Bir pansiyondaydım. Alt katta üç kişilik bir aile yemek yiyordu. Adam karısına bağırmıştı: "Bu kavun kelek, niye aldık o zaman biz bunu!"
Neyle neyin arasındaysam, bilemedim şimdi ne dediğimi. Ama kavun kelek!

Pazartesi, Aralık 11, 2006

Haftalık rough plan


PAZARTESİ
Eski vesikalık fotoğraflar bulunacak, aralarındaki yedişer fark ayıklanacak. Gece gerekli masalara alevli meyve tabağı yollanacak.
SALI
Bahçedeki toprak havalandırılacak. Civardaki taksi durakları aranarak, A noktasından eve ve evden B noktasına kaç yazar, diye sorulacak. Gündüz açma ihtimali zorlanacak.
ÇARŞAMBA
Teki olmayan çoraplar atılacak. Okunmuş kitap aralarında kalan bilet/ fotoğraf/ mektup ne varsa toplanıp, bir kutuya konacak.
PERŞEMBE
"Adapazarı treninde banliyö biletleri geçersizdir. Ara istasyonlarda durmaz"ı hâlâ aynı kadın mı söylüyor kontrol edilecek. Gece eski karışık kasetler karıştırılacak.
CUMA
Saatler iki saat geri alınacak. Dört saat bir şey yapmadan durulacak.
CUMARTESİ
Eski gazetelerin bulmacaları çözülecek. Radyodan bir Norveç radyosu bulunacak, bayat ekmekler kızartılacak.
PAZAR
Beyaz fonlu vesikalık fotoğraf çektirilecek. Ekmek alınacak.
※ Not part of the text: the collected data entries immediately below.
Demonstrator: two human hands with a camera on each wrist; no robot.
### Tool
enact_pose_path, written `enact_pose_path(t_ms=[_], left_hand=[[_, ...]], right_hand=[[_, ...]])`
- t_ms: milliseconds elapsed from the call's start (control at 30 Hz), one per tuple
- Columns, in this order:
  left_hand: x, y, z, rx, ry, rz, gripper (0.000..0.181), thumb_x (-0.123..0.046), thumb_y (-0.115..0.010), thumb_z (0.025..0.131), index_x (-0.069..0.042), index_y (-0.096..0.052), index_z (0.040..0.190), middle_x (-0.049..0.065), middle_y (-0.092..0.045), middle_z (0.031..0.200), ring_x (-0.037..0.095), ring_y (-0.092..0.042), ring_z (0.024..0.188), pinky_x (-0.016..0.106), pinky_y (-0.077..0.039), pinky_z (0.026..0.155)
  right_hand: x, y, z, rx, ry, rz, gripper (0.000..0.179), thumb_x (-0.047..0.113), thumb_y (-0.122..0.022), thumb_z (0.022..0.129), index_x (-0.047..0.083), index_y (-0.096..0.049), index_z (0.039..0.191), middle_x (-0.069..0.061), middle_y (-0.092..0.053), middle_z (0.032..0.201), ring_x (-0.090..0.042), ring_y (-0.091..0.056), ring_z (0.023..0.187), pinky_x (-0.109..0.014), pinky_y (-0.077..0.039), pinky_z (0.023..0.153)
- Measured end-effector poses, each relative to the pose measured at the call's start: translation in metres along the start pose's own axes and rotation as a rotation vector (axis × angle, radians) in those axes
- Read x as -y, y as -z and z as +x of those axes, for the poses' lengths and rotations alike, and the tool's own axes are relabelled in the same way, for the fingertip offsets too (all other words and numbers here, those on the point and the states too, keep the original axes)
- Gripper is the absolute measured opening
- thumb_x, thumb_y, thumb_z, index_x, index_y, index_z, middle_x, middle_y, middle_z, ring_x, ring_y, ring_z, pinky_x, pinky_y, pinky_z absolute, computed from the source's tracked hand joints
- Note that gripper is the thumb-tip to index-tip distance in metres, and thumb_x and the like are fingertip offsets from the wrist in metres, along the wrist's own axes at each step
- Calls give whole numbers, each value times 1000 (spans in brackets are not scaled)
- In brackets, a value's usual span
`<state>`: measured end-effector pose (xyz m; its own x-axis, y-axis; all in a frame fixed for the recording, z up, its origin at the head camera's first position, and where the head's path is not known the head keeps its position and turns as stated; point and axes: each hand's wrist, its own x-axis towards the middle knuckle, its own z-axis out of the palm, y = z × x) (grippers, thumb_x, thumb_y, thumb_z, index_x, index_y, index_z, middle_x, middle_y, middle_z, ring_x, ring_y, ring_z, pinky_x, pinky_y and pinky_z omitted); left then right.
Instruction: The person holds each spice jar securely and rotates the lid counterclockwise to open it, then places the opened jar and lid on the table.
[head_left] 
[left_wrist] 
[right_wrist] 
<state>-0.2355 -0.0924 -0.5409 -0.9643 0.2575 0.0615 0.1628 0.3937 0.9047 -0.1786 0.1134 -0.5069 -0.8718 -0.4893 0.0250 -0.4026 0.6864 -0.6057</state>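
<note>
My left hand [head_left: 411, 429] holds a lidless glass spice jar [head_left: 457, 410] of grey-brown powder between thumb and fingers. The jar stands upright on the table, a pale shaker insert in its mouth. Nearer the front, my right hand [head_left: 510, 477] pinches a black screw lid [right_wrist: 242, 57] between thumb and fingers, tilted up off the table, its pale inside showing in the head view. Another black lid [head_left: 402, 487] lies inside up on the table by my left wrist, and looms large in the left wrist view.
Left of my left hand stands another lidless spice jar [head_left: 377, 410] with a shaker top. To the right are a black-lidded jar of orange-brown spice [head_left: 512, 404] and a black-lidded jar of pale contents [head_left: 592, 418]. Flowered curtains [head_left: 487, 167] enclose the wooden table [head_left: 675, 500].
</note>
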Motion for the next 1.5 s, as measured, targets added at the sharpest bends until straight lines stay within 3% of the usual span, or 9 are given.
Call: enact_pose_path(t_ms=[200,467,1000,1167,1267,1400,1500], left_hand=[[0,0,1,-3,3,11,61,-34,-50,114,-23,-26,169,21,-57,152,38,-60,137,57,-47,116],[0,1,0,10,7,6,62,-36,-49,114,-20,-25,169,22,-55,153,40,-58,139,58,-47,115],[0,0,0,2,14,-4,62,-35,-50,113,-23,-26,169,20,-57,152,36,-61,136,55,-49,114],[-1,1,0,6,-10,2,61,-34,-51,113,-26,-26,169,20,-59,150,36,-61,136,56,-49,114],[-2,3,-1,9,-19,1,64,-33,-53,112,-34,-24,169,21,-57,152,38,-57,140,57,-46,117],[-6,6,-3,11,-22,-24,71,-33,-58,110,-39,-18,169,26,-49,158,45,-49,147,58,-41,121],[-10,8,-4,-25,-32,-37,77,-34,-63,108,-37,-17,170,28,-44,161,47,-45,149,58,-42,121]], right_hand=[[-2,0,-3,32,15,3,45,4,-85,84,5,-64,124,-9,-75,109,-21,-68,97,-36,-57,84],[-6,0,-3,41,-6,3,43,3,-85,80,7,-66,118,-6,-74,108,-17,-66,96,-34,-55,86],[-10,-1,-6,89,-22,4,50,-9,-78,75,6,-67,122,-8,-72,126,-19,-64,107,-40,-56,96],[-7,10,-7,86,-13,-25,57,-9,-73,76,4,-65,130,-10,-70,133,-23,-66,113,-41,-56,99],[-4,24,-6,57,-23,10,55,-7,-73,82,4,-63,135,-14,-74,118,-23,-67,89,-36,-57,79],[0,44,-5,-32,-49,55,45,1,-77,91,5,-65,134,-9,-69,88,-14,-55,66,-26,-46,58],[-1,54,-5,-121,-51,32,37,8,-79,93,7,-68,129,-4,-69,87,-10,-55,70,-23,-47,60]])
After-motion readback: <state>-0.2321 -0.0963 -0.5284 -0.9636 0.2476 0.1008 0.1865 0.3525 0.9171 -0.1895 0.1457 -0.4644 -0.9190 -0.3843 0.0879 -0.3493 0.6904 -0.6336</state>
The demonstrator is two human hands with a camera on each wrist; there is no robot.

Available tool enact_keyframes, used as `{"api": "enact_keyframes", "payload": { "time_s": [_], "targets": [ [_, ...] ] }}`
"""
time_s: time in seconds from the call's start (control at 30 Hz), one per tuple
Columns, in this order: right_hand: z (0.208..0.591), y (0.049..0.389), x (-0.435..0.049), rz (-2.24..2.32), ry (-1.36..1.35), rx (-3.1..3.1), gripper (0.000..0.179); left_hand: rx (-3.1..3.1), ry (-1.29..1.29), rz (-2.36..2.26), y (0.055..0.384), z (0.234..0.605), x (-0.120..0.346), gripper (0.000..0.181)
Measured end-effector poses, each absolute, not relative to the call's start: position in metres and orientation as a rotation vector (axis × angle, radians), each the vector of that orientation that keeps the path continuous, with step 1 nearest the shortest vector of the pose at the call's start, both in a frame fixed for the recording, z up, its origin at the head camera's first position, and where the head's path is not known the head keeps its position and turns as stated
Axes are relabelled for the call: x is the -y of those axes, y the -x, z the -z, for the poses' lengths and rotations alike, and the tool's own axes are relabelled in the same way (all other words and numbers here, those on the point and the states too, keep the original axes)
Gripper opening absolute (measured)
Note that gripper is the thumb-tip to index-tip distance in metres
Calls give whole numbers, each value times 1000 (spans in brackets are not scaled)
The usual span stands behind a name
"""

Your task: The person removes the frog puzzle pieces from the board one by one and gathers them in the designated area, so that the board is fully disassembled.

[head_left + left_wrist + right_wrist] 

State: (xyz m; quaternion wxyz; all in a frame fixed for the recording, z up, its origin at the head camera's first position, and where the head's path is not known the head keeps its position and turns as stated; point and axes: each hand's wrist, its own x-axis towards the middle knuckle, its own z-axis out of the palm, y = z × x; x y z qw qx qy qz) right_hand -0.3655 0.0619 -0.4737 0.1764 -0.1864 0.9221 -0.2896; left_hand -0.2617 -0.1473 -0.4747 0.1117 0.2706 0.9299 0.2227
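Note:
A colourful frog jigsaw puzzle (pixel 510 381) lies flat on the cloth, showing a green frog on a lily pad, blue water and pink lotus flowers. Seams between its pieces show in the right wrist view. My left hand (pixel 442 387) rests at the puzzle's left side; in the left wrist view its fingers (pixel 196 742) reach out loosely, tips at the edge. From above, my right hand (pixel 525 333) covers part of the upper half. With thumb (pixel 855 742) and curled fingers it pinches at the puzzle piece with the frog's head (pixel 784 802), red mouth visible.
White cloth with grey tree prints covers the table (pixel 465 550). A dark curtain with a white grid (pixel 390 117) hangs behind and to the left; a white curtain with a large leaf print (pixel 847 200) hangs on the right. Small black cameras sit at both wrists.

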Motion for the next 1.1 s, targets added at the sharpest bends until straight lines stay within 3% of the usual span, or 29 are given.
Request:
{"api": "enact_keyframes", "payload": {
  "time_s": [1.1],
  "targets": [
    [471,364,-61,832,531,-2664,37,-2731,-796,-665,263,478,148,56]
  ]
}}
Cumartesi, Aralık 09, 2006

Yürek dürüm 2,5

Bunlar aklımdan geçerken kulağımda buna benzer şeyler vardı; başka bir şey de olabilirdi. (mp3 koymayı şimdilik beceremedim, ama burada fazlası var)
Önce kulaklık denilen gerecin ne kadar şahane, ne kadar kuvvetli bir icat olduğunu düşündüm. Yüzüme bakıyorsunuz, ama benim ne duyduğumu bilmiyorsunuz; benim sizi nasıl gördüğümü...
Bazen soundtrack gelip kendi filmini buluyor. Bulduğu gibi bırakmıyor, filmi değiştiriyor. Bir minibüs dolusu insanla, ama onlardan uzakta, girdiğiniz çukurlar bedenleri başka bir tür kavisliyor, yol kenarındaki lambaların sarısı başka bir tür yayılıyor. Otobanların yaya giremez yerlerine, nasıl bir çabayla yazılmış "seni seviyorum leyla"lar çarpıyor göze. Otoban kenarındaki 45 derece eğimli çimene çömelmiş sigara içen adamlar, denizden çok uzakta otoban lambalarına tünemiş martılar; bunlar var.
Yolda yürürken diyelim, ne güzel, ne gizli bir gülümseme adımların kulağından gelene uyması, insanın ellerini ceplerine sokuşundaki "ben başka bir yerdeyim hah ha" havası...
Bir ara sokak ocakbaşısında "Yürek dürüm 2,5 YTL" yazısı gördüm. Bir kısa filmi orada bitirdim.

Çarşamba, Aralık 06, 2006

Neyin yolu bir mi?


Uzun süre MSN'e hiç girmemiştim. Böyle fasılalı girişlerde kaderimintekgulu@hotmail.com, askdediginneki@hotmail.com nevinden adreslerden ahbablık teklifleri yığılıyor birden ekrana. Hepsine no demek bir mesai... Kaç senelik liste, eski arkadaşlar, iş vasıtasıyla birkaç kez yazıştığım insanlar... Uzun zamandır görmediğim bir arkadaşımı online gördüm. Şimdi bir gazetenin gece editörü... Selamlaşmamızla "Fiji'de darbe oldu, benim gitmem lazım" demesi bir oldu. Bir iki lafa tutmaya kalktım, bana "cipskolakilit" dedi. Bu lafı duymayalı ayrıca yüzyıl olmuş, ama çok ikna edici geldi, sustum.
Bir de icq vardı, hâlâ vardır... Oradan kendime seçtiğim isim 'pasiflola'ydı. İki günde değiştirmek zorunda kalmıştım, çünkü "aktif" ve "pasif" olayı, şahsımı bambaşka bir mecraya taşımıştı. Icq'da tanışıp evlenenlerin bir haber değeri vardı o zamanlar, sudoku memlekete gelmemişti, sigaraların üzerinde "öldürür" yazmıyordu.
Aynı gece bir arkadaşımın yolladığı myspace sayfasına baktım; aşina olduğum bir space değil. Pek adetim sayılmaz, ama bir fotoğrafı pek dokunaklı geldi, yorum yazayım istedim. Myspace bana "You must be someone's friend to make comments about them" dedi ki, çok ağrıma gitti.
Sıkıntıdan kendime "Google'da sektirmeli arama" oyunu uydurmuştum. (Bkz. Kasım arşivi / Bir oyun oynuyorum) Başka örneği var mıydı bilmiyorum, bir grup müzisyen yaptıklarına "arama müziği" diyor. Bütün sözler internetten arka arkaya yapılan aramalardan... Dadaist metinler çıkmış haliyle ortaya. Bir daha bozuldum. Neyin yolu bir mi?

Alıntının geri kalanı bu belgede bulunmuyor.